Nothing fatal happened to Madame Colbran, though she was deeply mixed up with politics, her name being at one time quite a party word among the royalists at Naples. Those who admired the king made a point of admiring his favourite singer. A gentleman from England asked a friend one night at the Naples theatre how he liked the vocalist in question.

"Like her? I am a royalist," was the reply.

When the revolutionists gained the upper hand, Madame Colbran was hissed; but the discomfiture of the popular party was always followed by renewed triumphs for the singer.

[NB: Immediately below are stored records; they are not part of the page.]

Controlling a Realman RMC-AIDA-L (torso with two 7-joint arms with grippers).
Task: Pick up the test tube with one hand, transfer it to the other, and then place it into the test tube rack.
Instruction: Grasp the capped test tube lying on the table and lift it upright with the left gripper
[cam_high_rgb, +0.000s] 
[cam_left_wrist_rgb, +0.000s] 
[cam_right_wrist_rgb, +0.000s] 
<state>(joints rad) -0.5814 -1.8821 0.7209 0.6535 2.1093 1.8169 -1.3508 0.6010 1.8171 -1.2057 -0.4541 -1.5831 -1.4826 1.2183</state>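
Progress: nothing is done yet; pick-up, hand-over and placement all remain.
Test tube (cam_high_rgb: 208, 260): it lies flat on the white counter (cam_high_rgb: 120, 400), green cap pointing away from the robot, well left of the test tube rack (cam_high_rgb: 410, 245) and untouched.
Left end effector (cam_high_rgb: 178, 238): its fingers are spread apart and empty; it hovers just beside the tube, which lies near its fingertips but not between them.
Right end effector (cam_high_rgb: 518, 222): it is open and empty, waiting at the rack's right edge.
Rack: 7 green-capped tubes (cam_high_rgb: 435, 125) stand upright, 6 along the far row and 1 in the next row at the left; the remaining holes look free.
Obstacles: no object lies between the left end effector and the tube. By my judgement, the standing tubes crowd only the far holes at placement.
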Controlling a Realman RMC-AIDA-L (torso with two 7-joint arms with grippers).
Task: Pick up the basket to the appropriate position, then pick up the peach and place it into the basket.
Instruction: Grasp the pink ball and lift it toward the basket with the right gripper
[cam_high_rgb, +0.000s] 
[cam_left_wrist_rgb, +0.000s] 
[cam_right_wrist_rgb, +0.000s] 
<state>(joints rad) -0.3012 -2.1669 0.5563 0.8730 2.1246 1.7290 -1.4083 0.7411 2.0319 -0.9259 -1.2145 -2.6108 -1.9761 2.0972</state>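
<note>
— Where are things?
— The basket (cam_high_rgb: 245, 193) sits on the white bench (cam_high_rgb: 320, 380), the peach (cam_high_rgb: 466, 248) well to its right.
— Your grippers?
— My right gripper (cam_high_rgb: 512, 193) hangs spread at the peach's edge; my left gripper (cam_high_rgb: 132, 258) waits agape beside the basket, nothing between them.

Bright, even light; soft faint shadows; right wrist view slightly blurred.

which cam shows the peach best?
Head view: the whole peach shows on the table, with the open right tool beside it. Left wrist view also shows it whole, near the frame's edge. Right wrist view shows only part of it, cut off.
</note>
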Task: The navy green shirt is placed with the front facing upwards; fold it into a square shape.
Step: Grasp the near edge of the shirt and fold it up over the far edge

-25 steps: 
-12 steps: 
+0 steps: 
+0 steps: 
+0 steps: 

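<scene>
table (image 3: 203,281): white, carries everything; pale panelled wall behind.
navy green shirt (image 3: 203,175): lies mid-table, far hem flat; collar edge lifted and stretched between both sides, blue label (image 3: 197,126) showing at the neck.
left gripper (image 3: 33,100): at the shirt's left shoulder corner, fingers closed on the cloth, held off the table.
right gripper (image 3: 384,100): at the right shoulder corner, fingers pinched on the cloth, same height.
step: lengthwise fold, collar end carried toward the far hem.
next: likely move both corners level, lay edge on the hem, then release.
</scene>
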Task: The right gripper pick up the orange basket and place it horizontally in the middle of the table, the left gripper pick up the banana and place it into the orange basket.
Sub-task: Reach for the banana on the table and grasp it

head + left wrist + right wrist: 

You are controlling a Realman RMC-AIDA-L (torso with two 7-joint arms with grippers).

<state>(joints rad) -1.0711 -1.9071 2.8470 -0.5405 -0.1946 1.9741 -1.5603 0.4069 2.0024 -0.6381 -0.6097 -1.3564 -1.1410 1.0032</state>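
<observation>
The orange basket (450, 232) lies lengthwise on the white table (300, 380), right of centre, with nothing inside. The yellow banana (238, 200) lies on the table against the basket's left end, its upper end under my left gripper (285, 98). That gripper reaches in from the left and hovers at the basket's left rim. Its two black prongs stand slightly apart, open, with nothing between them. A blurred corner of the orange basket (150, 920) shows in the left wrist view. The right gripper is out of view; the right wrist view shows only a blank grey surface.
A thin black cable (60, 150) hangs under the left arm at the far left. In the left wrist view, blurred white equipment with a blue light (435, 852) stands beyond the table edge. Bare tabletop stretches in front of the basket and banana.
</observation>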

Madame Colbran must not lead us on to her future husband, Rossini, whose epoch has not yet arrived. The mention of Paer's wife has already taken us far away from the composers in vogue at the end of the eighteenth century.

IL MATRIMONIO SEGRETTO

Two of the three best comic operas ever produced, Le Nozze di Figaro and Il Matrimonio Segretto (I need scarcely name Rossini's Il Barbiere di Siviglia as the third), were written for Vienna within six years (1786-1792), and at the special request of emperors of Germany. Cimarosa was returning from St. Petersburgh when Leopold II., Joseph the Second's successor, detained him at Vienna, and invited him to compose something for his theatre. The maestro had not much time, but he did his best, and the result was, Il Matrimonio Segretto. The Emperor was delighted with the work, which seemed almost to have been improvised, and gave the composer twelve thousand francs, or, as some say, twelve thousand florins; in either case, a very liberal sum for the period when Cimarosa, Paisiello and Gughelmi had mutually agreed, whatever more they might receive for their operas, never to take less than two thousand four hundred francs.